Once the line holding "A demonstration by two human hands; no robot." is found in the entries below, restate it and each line after it word for word, with no pictures.

---------- PROVIDED DATA

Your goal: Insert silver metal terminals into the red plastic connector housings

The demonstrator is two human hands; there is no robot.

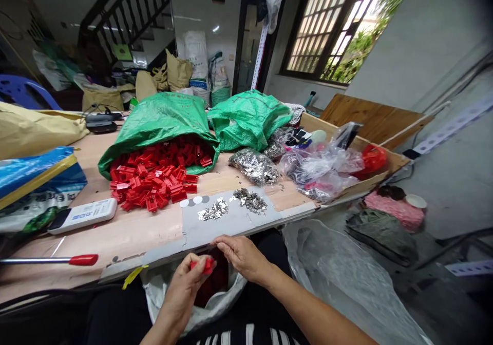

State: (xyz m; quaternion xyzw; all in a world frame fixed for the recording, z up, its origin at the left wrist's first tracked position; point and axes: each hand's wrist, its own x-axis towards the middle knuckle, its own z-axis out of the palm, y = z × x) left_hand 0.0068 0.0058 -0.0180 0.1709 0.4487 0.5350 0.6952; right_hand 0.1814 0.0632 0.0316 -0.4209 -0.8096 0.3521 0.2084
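Note:
My left hand (187, 278) grips a small red plastic part (203, 266) between thumb and fingers, over an open white sack (227, 300) in my lap. Close by on the right, my right hand (241, 255) has its thumb and fingertips pressed together; anything between them is too small to make out. Red pieces show inside the sack. On the table ahead, two small piles of thin metal pieces, a bright pile (214, 209) and a darker pile (250, 201), lie on a grey sheet (204, 227). Many similar red parts (154, 183) spill from a green woven bag (165, 116).
A second green bag (248, 119) and a clear bag of metal pieces (254, 166) stand behind the piles. At right is a wooden tray (346, 193) with plastic bags. A white box (87, 215) and a red-handled lever (83, 260) are at left. Clear plastic sheeting (339, 278) hangs at right.

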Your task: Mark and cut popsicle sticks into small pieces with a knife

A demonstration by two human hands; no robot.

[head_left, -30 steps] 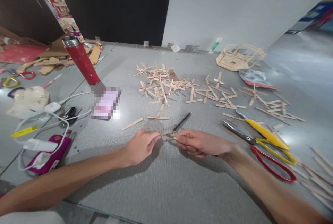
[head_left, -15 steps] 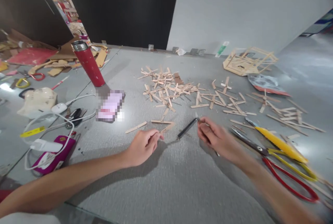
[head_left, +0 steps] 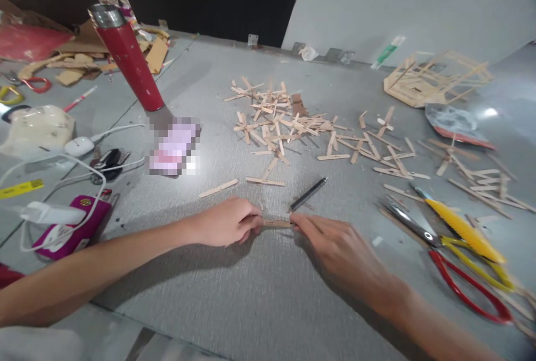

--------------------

WRITTEN ANSWER:
A demonstration by two human hands; no robot.

[head_left, -30 steps] 
[head_left, -15 steps] 
[head_left, +0 steps] 

Nothing else is required to finish the exercise.